Requirement: Every line from the first in the listing below to the line containing "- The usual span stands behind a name" is to be repeated exactly, and no line past it.

Given material:
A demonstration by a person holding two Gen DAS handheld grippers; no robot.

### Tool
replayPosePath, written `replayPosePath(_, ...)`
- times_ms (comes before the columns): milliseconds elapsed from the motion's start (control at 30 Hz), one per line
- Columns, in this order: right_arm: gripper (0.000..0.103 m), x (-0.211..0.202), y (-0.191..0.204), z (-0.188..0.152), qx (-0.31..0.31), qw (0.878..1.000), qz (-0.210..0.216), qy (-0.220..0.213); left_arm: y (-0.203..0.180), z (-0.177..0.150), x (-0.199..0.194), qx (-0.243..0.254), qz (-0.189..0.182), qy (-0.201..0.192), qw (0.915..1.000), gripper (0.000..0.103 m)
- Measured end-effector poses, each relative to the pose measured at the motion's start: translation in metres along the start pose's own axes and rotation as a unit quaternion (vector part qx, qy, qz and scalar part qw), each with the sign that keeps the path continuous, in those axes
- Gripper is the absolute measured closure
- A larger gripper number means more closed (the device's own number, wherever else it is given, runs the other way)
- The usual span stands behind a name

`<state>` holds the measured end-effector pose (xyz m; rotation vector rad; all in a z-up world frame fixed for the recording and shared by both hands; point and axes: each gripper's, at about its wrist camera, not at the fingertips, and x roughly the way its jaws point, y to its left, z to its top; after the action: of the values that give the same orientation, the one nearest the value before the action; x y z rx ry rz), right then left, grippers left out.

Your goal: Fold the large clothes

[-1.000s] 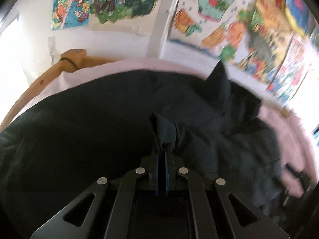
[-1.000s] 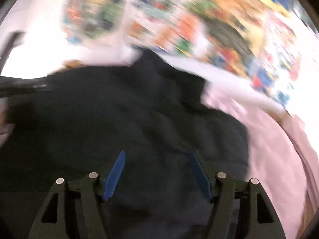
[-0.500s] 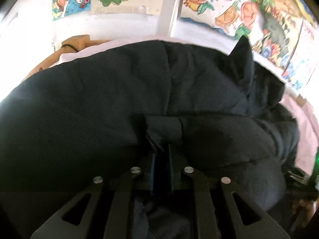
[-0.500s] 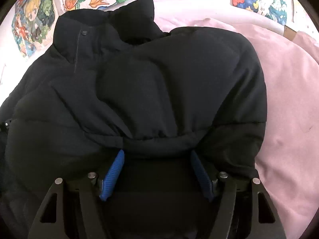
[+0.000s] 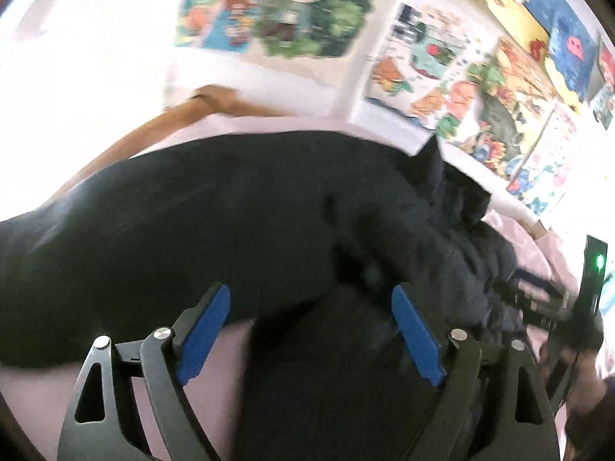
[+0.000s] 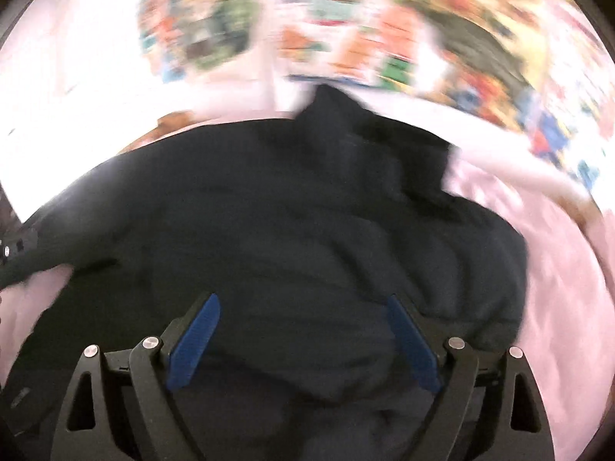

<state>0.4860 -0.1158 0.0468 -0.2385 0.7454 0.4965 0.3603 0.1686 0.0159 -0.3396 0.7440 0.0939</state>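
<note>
A large black padded jacket (image 5: 238, 215) lies spread on a pink bed sheet (image 5: 42, 392), its collar standing up at the far side. It also fills the right wrist view (image 6: 307, 238). My left gripper (image 5: 309, 307) is open and empty, just above the jacket's near edge. My right gripper (image 6: 303, 315) is open and empty over the jacket's folded near part. The right gripper also shows at the right edge of the left wrist view (image 5: 538, 303). Both views are blurred.
The pink sheet (image 6: 569, 269) shows bare to the right of the jacket. A wooden bed frame (image 5: 153, 123) runs along the far left. Colourful cartoon posters (image 5: 442, 69) cover the white wall behind the bed.
My left gripper was shut on a fold of the jacket; it has opened and let go. Both grippers have pulled back from the jacket, and the right stayed open.
</note>
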Motion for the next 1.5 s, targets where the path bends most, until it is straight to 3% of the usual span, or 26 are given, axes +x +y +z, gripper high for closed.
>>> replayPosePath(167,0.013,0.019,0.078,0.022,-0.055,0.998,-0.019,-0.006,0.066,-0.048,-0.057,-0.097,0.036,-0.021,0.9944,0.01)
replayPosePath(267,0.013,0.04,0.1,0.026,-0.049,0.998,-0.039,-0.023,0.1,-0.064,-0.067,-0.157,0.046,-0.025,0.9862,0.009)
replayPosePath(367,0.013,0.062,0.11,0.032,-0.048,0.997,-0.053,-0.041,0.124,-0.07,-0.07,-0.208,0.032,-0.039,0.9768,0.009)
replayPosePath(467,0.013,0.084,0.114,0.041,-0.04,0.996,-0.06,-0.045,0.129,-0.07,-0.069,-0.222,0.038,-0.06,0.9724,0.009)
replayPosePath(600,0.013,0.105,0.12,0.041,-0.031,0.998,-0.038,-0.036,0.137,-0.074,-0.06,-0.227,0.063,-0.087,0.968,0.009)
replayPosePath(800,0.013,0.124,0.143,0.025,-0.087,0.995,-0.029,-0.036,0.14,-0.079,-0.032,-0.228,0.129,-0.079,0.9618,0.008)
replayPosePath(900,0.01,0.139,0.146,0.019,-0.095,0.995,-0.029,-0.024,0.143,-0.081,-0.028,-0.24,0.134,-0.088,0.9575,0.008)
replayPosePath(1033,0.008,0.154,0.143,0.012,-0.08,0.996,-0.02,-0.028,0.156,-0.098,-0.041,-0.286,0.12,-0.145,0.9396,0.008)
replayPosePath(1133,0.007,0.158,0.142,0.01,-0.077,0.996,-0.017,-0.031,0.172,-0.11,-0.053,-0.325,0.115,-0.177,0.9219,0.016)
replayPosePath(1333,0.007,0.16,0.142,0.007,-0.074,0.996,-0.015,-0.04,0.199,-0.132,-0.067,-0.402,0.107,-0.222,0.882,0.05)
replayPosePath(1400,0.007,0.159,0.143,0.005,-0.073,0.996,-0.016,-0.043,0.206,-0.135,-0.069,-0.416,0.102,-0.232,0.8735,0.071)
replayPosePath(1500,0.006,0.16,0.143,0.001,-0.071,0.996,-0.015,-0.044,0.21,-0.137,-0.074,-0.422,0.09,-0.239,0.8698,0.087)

Result of the task:
A demonstration by a person holding two Gen DAS handheld grippers; no robot.

### Tool
replayPosePath, written `replayPosePath(_, ...)`
- times_ms (comes before the columns): milliseconds elapsed from the motion's start (control at 30 Hz), one per line
- Columns, in this order: right_arm: gripper (0.000..0.103 m), x (-0.211..0.202), y (-0.191..0.204), z (-0.188..0.152), qx (-0.31..0.31), qw (0.878..1.000), qz (-0.210..0.216), qy (-0.220..0.213); left_arm: y (-0.203..0.180), z (-0.177..0.150), x (-0.199..0.194), qx (-0.243..0.254), qz (-0.189..0.182), qy (-0.201..0.192), qw (0.915..1.000), gripper (0.000..0.103 m)
- Measured end-effector poses, each relative to the pose measured at the motion's start: translation in metres along the start pose's own axes and rotation as a unit quaternion (vector part qx, qy, qz and scalar part qw), each with the sign that keeps the path continuous, in those axes
- Gripper is the absolute measured closure
- A larger gripper number means more closed (the device's own number, wherever else it is given, runs the other way)
- The usual span stands behind a name

No further output is expected.